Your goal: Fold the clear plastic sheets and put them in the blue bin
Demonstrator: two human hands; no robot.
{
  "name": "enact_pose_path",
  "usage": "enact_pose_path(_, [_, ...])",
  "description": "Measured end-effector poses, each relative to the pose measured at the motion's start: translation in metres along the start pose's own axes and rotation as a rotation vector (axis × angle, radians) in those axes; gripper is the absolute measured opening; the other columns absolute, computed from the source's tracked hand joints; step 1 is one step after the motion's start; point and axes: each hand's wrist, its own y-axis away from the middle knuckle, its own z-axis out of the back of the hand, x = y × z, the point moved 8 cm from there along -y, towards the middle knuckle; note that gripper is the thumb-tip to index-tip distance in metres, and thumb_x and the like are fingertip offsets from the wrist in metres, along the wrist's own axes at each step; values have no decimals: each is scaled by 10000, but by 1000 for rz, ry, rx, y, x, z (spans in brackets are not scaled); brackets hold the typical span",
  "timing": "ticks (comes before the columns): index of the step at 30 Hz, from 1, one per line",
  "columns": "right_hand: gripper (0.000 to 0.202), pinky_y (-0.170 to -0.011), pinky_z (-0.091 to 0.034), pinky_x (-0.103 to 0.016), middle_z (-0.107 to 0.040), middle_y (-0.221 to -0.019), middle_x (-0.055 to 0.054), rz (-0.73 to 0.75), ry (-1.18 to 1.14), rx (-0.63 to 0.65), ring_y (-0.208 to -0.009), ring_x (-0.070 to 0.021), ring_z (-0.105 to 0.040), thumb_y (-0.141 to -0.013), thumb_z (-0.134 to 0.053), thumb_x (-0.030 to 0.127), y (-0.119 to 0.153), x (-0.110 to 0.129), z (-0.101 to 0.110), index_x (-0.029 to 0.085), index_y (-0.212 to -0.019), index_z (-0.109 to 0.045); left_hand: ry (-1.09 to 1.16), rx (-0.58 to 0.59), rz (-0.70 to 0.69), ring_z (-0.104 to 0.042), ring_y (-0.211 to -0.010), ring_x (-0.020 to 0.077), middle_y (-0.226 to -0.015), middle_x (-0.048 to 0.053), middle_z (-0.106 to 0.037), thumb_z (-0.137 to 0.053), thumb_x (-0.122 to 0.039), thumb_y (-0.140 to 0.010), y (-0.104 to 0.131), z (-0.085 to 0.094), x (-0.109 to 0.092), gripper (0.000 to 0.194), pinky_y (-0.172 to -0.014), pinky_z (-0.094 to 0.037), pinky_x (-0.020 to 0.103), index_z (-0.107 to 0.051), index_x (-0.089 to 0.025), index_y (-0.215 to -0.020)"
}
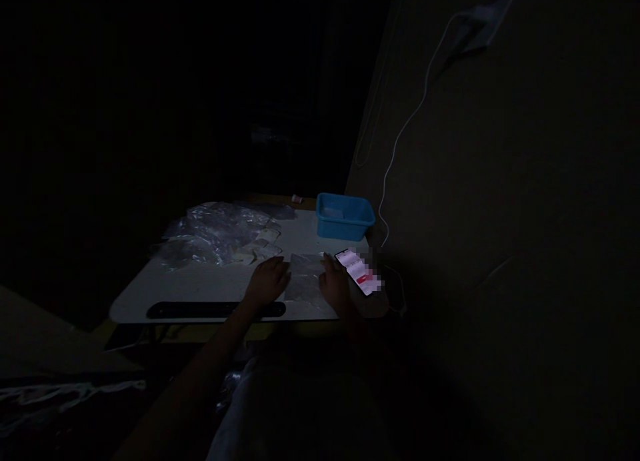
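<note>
A clear plastic bag [304, 281] lies flat on the white table [200, 289] between my hands. My left hand [269, 281] rests at the bag's left edge, its fingers bent and close together; whether they pinch anything is too dark to tell. On the bag's right side is my right hand [334, 282], with a finger stretched forward and apart from the others. A lit phone [356, 269] lies just right of my right hand.
A pile of crumpled clear plastic [215, 231] covers the table's back left. A blue basket [341, 228] stands at the back right, near a small pinkish object [297, 199]. A white cable [395, 148] hangs along the wall.
</note>
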Motion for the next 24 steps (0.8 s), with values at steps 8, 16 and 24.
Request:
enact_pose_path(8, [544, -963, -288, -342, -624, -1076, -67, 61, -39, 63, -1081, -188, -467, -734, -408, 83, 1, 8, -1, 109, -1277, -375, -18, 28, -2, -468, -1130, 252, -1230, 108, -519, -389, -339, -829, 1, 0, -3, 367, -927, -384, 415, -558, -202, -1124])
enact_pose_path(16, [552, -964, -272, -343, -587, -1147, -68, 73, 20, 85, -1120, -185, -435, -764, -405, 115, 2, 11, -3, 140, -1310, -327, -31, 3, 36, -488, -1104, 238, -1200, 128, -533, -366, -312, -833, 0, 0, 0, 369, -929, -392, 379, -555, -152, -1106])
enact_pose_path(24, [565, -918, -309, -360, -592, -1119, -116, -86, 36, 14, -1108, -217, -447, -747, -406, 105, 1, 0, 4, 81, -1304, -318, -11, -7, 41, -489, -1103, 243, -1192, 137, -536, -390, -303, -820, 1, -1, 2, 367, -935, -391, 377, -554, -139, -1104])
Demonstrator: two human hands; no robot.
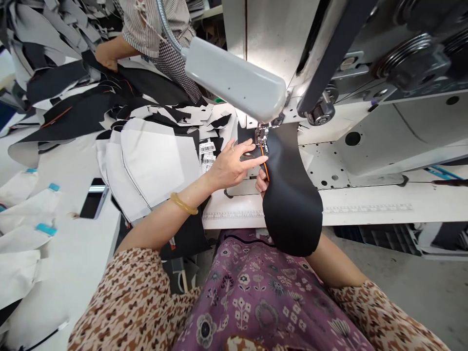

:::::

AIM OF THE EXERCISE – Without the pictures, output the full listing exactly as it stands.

EXERCISE RESULT –
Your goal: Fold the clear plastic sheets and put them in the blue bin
Demonstrator: two human hands; no robot.
{
  "name": "enact_pose_path",
  "usage": "enact_pose_path(_, [_, ...])",
  "description": "Measured end-effector poses, each relative to the pose measured at the motion's start: translation in metres along the start pose's own axes and rotation as a rotation vector (axis × angle, radians) in those axes; gripper is the absolute measured opening; the other columns absolute, computed from the source's tracked hand joints; step 1 is one step after the motion's start; point and axes: each hand's wrist, its own y-axis away from the middle knuckle, its own z-axis out of the back of the hand, x = y × z, the point moved 8 cm from there along -y, towards the middle knuckle; note that gripper is the thumb-tip to index-tip distance in metres, and thumb_x and the like are fingertip offsets from the wrist in metres, along the wrist's own axes at each step; values have no decimals: each is scaled by 10000, but by 1000 for rz, ry, rx, y, x, z (spans in brackets are not scaled); brackets hold the typical span",
  "timing": "ticks (comes before the columns): index of the step at 30 Hz, from 1, one per line",
  "columns": "right_hand: gripper (0.000 to 0.202), pinky_y (-0.170 to -0.011), pinky_z (-0.091 to 0.034), pinky_x (-0.103 to 0.016), middle_z (-0.107 to 0.040), middle_y (-0.221 to -0.019), middle_x (-0.055 to 0.054), rz (-0.73 to 0.75), ry (-1.18 to 1.14), rx (-0.63 to 0.65), ring_y (-0.208 to -0.009), ring_x (-0.070 to 0.021), ring_z (-0.105 to 0.040), thumb_y (-0.141 to -0.013), thumb_z (-0.134 to 0.053), thumb_x (-0.030 to 0.127), y (-0.119 to 0.153), x (-0.110 to 0.129), z (-0.101 to 0.110), index_x (-0.029 to 0.085), index_y (-0.212 to -0.019), index_z (-0.109 to 0.045); left_hand: ry (-1.09 to 1.16), rx (-0.58 to 0.59), rz (-0.70 to 0.69), ring_z (-0.104 to 0.042), ring_y (-0.211 to -0.010), ring_x (-0.020 to 0.077), middle_y (-0.226 to -0.015), middle_x (-0.048 to 0.053), middle_z (-0.106 to 0.037), thumb_z (-0.137 to 0.053), thumb_x (-0.122 to 0.039), thumb_y (-0.140 to 0.010), y (-0.104 to 0.131), z (-0.085 to 0.094), x (-0.109 to 0.092), gripper (0.000 to 0.194), pinky_y (-0.172 to -0.014), pinky_z (-0.094 to 0.037), pinky_x (-0.020 to 0.103), index_z (-0.107 to 0.051), index_x (-0.089 to 0.025), index_y (-0.215 to -0.020)"
}
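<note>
A clear plastic bag [304, 281] lies flat on the white table [200, 289] between my hands. My left hand [269, 281] rests at the bag's left edge, its fingers bent and close together; whether they pinch anything is too dark to tell. On the bag's right side is my right hand [334, 282], with a finger stretched forward and apart from the others. A lit phone [356, 269] lies just right of my right hand.
A pile of crumpled clear plastic [215, 231] covers the table's back left. A blue basket [341, 228] stands at the back right, near a small pinkish object [297, 199]. A white cable [395, 148] hangs along the wall.
</note>
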Motion for the next 24 steps (0.8 s), with values at steps 8, 16 and 24.
Request:
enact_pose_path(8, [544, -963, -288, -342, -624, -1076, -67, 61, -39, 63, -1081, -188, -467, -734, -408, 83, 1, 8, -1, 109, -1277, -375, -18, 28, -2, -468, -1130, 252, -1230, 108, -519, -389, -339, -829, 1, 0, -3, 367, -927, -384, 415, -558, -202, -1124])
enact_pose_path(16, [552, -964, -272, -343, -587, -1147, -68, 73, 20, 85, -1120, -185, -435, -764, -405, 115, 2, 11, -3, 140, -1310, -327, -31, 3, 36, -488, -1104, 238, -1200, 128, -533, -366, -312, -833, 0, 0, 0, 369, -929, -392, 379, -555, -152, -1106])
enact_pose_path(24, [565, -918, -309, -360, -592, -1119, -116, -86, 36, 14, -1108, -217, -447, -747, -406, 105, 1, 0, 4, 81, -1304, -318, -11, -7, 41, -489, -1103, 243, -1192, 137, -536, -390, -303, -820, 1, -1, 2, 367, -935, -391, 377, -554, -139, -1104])
Demonstrator: two human hands; no robot.

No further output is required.